§ **What you are asked to do**:
The answer is a single figure: how many lines below contain the word "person".
*** Records provided
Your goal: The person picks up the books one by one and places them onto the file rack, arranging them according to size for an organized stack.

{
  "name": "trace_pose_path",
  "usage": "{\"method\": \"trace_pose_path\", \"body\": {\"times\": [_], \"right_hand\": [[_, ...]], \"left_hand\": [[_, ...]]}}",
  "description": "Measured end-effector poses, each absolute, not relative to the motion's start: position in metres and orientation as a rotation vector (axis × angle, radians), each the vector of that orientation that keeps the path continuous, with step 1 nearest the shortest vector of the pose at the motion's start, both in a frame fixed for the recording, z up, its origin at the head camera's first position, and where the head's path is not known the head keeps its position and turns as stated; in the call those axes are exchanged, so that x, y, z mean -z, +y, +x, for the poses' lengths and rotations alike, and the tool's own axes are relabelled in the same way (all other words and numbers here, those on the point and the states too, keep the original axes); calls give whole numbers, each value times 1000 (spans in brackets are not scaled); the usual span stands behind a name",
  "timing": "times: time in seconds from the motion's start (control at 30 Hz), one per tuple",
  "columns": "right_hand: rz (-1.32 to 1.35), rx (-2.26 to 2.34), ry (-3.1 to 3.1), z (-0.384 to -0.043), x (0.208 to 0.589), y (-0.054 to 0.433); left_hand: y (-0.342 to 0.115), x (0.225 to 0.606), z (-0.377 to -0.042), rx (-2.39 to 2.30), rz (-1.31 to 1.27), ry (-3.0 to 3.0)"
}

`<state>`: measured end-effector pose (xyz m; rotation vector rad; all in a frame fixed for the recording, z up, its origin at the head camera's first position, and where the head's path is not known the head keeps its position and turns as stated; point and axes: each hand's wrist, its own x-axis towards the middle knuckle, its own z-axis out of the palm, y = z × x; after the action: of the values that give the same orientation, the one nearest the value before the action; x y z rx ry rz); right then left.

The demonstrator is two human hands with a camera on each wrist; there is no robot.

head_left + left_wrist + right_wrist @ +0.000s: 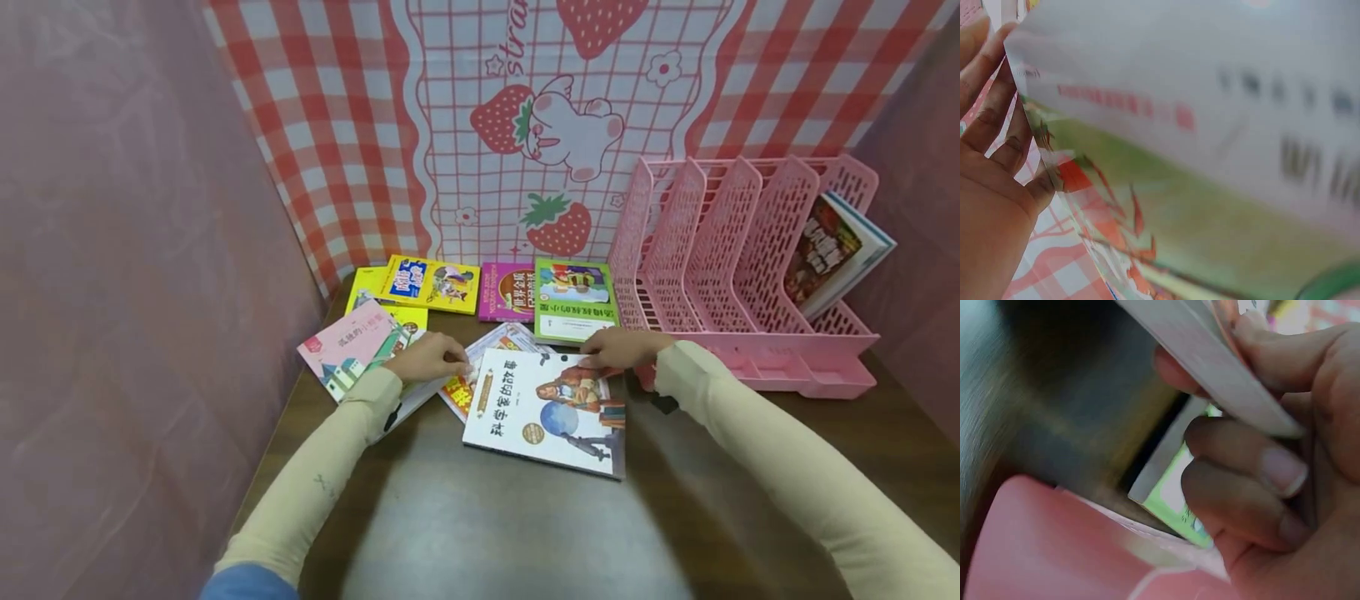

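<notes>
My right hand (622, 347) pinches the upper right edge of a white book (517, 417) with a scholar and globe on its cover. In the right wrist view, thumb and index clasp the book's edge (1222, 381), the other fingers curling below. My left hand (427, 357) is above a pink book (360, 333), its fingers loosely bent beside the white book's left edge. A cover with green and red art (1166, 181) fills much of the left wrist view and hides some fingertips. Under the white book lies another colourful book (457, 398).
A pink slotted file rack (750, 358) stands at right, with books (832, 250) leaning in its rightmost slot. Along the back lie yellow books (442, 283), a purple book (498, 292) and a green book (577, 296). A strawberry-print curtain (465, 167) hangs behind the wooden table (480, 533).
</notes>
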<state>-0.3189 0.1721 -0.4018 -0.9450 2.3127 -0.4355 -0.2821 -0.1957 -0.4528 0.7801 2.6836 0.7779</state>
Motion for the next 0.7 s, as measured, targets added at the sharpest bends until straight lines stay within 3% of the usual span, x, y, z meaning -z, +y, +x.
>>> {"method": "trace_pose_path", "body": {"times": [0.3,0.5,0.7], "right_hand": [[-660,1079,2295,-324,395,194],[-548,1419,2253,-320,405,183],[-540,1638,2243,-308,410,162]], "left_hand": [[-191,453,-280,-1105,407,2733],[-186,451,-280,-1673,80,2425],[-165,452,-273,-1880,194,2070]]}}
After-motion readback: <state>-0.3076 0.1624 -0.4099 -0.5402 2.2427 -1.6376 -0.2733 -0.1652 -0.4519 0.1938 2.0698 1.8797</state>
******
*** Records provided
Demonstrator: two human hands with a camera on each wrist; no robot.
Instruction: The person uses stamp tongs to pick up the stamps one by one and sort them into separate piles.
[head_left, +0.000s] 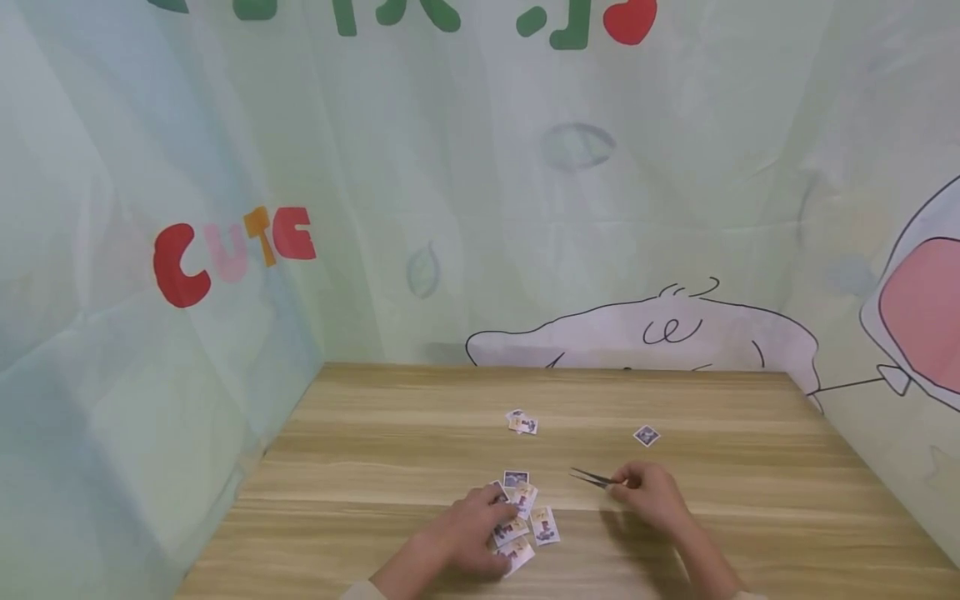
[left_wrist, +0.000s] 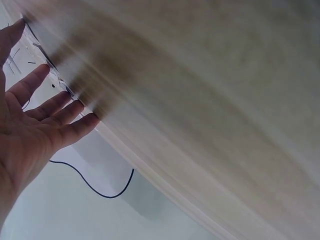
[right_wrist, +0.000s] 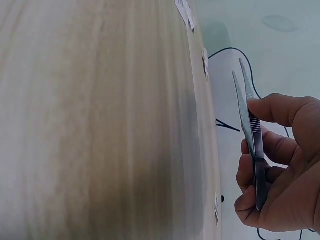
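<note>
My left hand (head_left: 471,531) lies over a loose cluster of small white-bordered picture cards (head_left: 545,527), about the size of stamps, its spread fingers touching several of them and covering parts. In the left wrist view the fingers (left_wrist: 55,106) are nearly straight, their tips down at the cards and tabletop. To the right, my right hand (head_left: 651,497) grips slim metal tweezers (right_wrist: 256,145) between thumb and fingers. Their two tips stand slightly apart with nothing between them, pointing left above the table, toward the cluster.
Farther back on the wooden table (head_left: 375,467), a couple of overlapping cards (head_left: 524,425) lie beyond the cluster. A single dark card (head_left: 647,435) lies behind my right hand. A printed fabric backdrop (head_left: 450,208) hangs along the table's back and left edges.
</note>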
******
§ **Solution to the exercise**:
2